From the time I was a child I thought my mother was very, very particular about things. Perhaps that wasn't so if this album is evidence. I was surprised to see the haphazard way in which the photos were put in the album, some askew, others hodge-podge on the pages. Perhaps she had to hurry to finish a page or two because a toddler had just awoken from a nap....

The paper of old black pages has not held up well through the years. As I turn the leaves to look at the photos I find specks and crumbs and dust and flakes of black on the table and on my hands. I think the photos need to be ever-so-carefully removed (if that's possible because of the glue that attaches them to the pages), new pages cut, and the photos reattached in some non-destructive method. I didn't think I should undertake the job without the approval of my sister and possibly my brother, and especially without researching options. Perhaps we will agree that it should be done. Or perhaps research will suggest that it shouldn't be done. I'll think about that problem later.

My current predicament, though, is this: probably a third or more of the photos in this dear old album are out of focus. They look like this:







Some of the blurry photos I don't give a wit about, but there are others.... For instance, the photo of the lady and child on the above, left page. That's my mother with a smile! A smile! And my brother, on the right, is also smiling.

On the pages in the middle and on the right are "twin" photos: my father on the left, perhaps taken by my mother; and my mother on the right, perhaps taken by my father. Same location, doing the same thing. Twins. Maybe it was a new camera and they were trying to get the hang of holding it still.

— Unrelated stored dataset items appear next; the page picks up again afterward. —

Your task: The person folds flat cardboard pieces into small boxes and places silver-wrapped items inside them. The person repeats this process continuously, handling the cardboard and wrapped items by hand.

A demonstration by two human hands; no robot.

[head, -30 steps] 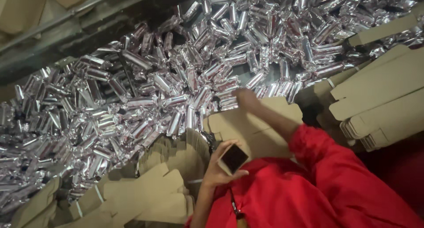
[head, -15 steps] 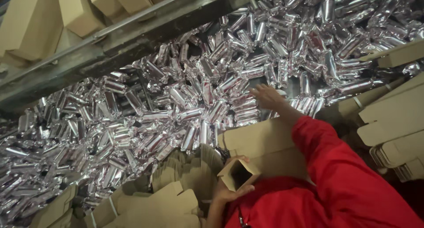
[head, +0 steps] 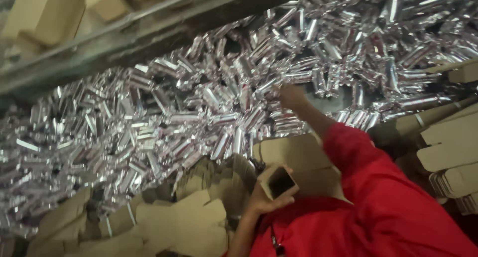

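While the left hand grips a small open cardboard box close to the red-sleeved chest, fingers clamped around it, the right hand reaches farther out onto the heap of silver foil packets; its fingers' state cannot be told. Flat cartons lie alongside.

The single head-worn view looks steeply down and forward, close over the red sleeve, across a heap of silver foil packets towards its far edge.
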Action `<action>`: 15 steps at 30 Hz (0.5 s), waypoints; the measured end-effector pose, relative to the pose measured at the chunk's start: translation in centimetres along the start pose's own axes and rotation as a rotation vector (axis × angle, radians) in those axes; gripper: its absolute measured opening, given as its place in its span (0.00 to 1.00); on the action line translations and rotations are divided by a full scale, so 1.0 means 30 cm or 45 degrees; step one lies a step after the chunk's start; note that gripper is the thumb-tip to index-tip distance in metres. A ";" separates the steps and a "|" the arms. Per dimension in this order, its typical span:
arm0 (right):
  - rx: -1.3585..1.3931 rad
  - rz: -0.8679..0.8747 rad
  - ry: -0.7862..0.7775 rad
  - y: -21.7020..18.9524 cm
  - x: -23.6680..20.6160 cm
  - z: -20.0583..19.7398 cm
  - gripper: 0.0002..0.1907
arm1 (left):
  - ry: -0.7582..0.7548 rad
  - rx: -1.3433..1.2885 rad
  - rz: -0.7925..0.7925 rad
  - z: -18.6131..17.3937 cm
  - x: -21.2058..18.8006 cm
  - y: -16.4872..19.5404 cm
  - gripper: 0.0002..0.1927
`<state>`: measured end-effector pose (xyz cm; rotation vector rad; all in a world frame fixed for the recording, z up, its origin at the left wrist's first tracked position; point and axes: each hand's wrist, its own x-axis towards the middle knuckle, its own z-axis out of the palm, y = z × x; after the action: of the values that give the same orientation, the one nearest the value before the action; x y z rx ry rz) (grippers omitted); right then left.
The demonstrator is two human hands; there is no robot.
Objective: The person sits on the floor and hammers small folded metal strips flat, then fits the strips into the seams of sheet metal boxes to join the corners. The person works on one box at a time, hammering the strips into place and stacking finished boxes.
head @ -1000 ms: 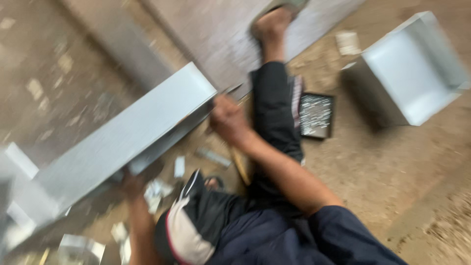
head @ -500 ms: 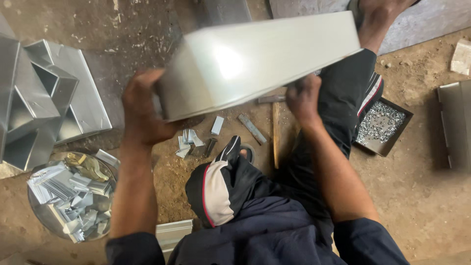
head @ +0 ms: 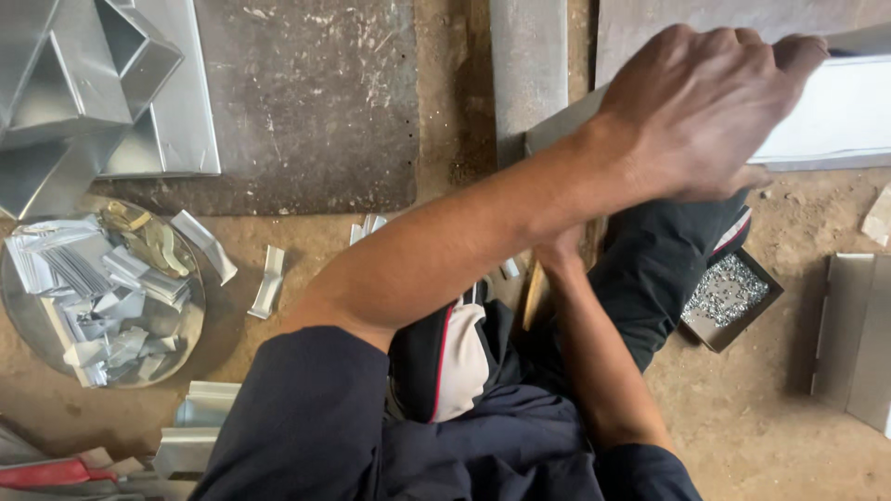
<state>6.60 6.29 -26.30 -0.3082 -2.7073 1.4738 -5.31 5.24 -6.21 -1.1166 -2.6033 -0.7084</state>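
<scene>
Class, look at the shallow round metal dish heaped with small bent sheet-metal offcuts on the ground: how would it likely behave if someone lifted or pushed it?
The round dish is probably stiff, being metal. Its loose offcuts are piled to the rim, so tilting would likely spill them. On the gritty dirt floor, it would likely scrape rather than glide.

We count one long grey sheet-metal duct piece [head: 835,111], and two hands of ours: the left hand [head: 705,111] and the right hand [head: 560,252]. There is one round shallow metal pan [head: 190,343] of small folded metal strips, too many to count, and one dark square tray of small silvery fasteners [head: 729,295]. Three loose metal strips [head: 269,281] lie on the dirt floor [head: 770,417] near the pan. One red-handled tool [head: 46,473] shows at the lower left.
</scene>
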 end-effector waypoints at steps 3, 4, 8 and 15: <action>0.315 0.045 -0.053 -0.049 0.024 0.091 0.13 | 0.141 0.037 0.024 0.054 0.001 -0.008 0.35; 0.381 0.054 -0.070 -0.064 0.035 0.108 0.13 | 0.177 0.068 0.024 0.068 -0.001 -0.016 0.32; 0.543 0.096 -0.106 -0.076 0.067 0.133 0.15 | 0.125 -0.034 0.031 0.098 -0.004 -0.042 0.28; 0.632 0.114 -0.132 -0.064 0.074 0.159 0.19 | 0.207 -0.025 0.093 0.073 -0.003 -0.058 0.29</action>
<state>3.50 1.75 -27.43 -0.3343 -2.3074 2.1655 -6.53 5.26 -8.73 -1.1044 -2.4131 -0.7760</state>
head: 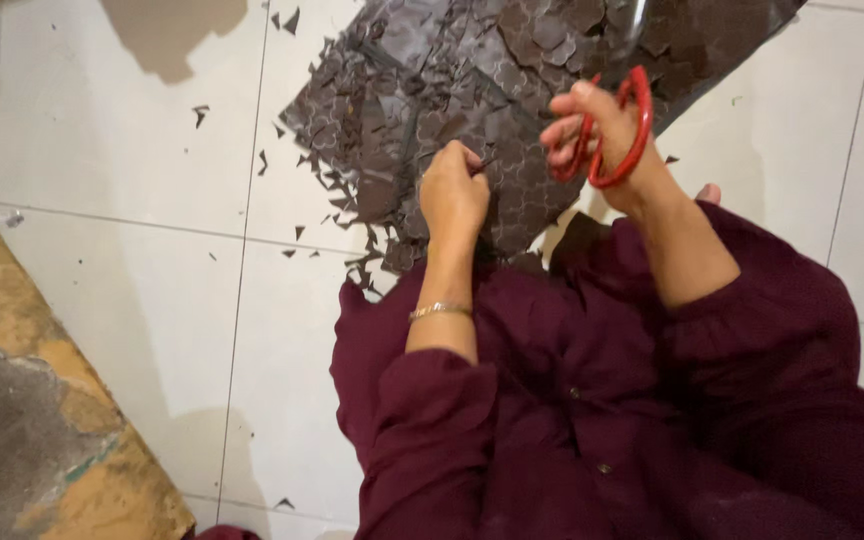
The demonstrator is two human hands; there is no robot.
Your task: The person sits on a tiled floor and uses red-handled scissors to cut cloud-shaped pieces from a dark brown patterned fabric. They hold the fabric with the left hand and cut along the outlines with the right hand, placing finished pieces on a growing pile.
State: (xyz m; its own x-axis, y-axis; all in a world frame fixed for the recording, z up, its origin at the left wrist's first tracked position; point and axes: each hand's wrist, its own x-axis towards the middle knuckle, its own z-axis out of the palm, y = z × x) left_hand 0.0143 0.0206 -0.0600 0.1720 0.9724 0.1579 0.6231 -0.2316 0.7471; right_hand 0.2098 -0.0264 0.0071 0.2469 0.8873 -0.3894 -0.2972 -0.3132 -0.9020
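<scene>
Clearly, the right hand [592,130] gripped red plastic-handled scissors [624,128], fingers closed through the loops, while the left hand [452,195] pinched the dark patterned sheet [512,60] above jagged scraps [352,190].

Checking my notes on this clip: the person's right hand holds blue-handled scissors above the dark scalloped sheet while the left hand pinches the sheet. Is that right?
Not quite: the head view shows red handles. The right hand holds red-handled scissors above the dark scalloped sheet while the left hand pinches the sheet.
</scene>
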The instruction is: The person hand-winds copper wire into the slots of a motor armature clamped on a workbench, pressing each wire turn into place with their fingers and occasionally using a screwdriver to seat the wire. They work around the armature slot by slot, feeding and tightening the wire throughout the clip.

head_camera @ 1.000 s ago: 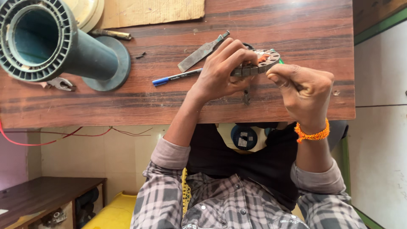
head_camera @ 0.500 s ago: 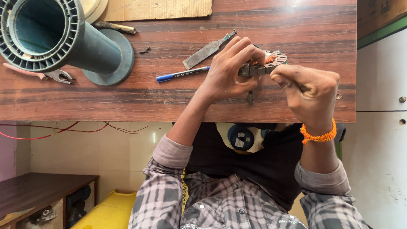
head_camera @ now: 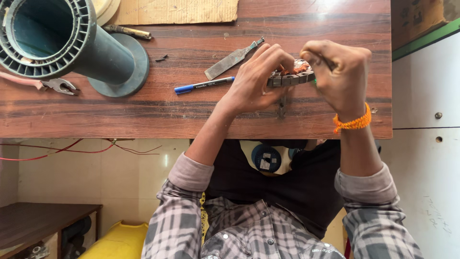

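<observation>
A small metal stator ring with copper windings (head_camera: 291, 77) is held just above the wooden table (head_camera: 143, 115). My left hand (head_camera: 254, 79) grips its left side, fingers curled over the top. Pressed against the ring's right side is my right hand (head_camera: 341, 76), closed in a fist with an orange thread band at the wrist. It seems to clasp a thin dark tool, mostly hidden by the fingers. A short metal piece (head_camera: 282, 106) lies on the table under the ring.
A blue pen (head_camera: 203, 86) and a flat metal blade (head_camera: 233, 59) lie left of the hands. A big teal plastic spool (head_camera: 57, 43), pliers (head_camera: 60, 86) and cardboard (head_camera: 177, 9) occupy the far left. Red wires (head_camera: 72, 148) hang below the table edge.
My right hand has closed in against the ring and risen level with it. The left hand keeps its hold. The view has shifted slightly.
</observation>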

Again, on the middle page, left side, that's my father's cousin, Evie McClelland - the only photo I have of her that's almost not a photo at all - putting a curtain on a curtain stretcher. Why exactly anyone would want to take that particular photo, I don't know. But now that we have it, I do certainly wish it were in focus!

What to do about these photos? Of course the originals will stay where they are (unless we decide to change the paper). But what about copies? Make copies and lay them aside since (as far as I know) there's no way to fix them? Or forget I ever saw them?

Did your family save out-of-focus photographs or did they throw them away? If you have blurry photos, what do you do with them?